● WHAT TO WORK ON
Instruction for the data below: set down exactly the lines from the line with "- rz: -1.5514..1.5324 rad" to the line with "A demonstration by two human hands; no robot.", inclusive, and no others.

Segment Start: INFORMATION SHOWN

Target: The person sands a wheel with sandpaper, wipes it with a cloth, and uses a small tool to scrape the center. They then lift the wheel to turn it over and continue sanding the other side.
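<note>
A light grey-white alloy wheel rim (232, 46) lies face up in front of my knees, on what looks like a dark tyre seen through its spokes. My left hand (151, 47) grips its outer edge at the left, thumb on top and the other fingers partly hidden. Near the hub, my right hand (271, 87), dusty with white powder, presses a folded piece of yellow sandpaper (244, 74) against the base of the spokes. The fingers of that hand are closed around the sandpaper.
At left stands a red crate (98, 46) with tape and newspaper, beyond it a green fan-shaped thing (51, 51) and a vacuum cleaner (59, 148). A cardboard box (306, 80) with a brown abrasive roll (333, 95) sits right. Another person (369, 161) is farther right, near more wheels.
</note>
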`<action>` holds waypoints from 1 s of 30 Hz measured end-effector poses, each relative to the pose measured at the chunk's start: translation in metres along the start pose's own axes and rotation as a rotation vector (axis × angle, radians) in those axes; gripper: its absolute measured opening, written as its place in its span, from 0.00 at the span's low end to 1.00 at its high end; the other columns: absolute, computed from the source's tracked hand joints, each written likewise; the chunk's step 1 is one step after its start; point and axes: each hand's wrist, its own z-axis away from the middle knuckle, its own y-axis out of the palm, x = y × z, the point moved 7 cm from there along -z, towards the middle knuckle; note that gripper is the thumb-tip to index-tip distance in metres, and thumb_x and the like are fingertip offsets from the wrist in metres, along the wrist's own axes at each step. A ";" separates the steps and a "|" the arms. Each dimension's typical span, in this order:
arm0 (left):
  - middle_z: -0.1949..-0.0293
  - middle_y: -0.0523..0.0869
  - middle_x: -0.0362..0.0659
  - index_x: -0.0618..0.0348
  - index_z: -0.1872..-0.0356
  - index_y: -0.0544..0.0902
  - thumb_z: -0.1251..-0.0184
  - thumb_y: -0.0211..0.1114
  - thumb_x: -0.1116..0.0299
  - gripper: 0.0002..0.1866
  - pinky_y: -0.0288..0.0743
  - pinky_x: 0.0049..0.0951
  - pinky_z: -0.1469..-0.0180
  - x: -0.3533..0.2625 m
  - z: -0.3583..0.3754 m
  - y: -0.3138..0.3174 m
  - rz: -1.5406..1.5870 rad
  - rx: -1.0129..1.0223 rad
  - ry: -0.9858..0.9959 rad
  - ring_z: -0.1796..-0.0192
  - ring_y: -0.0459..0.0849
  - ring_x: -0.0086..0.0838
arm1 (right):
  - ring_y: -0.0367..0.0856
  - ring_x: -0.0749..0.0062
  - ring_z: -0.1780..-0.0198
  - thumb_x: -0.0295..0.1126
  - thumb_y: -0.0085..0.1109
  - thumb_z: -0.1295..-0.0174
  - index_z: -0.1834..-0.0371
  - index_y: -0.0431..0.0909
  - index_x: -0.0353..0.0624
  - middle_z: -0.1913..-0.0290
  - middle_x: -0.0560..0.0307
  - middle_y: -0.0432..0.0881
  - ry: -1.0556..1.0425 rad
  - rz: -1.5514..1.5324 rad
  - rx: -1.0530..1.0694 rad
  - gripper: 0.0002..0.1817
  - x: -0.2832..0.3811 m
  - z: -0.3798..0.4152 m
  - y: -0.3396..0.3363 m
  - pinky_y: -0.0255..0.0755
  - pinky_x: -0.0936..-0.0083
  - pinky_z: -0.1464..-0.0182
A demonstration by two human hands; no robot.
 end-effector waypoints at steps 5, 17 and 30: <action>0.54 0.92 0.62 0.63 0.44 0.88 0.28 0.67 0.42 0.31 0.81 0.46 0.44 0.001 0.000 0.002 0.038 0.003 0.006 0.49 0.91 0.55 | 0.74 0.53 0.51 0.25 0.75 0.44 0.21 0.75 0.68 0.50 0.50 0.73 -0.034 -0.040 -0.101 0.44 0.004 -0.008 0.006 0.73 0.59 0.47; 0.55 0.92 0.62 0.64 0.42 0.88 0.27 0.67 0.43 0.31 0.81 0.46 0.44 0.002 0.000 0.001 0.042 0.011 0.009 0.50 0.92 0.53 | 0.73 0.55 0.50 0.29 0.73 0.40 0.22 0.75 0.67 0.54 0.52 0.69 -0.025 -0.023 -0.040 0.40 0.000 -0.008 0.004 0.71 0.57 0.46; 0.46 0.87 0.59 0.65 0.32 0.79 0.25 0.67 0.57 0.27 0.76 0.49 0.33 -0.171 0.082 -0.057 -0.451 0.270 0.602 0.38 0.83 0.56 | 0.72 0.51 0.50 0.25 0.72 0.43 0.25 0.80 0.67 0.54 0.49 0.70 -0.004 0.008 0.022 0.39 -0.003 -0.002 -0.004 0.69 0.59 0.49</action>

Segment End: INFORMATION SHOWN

● RESULT
  - rz: -1.5514..1.5324 rad
  - rx: -1.0530..1.0694 rad
  - gripper: 0.0002..0.1817
  - x: -0.2832..0.3811 m
  - z: -0.3798..0.4152 m
  - y: -0.3396..0.3363 m
  - pinky_y: -0.0255..0.0755
  - pinky_x: -0.0936..-0.0083
  - pinky_z: -0.1464..-0.0182
A demonstration by two human hands; no robot.

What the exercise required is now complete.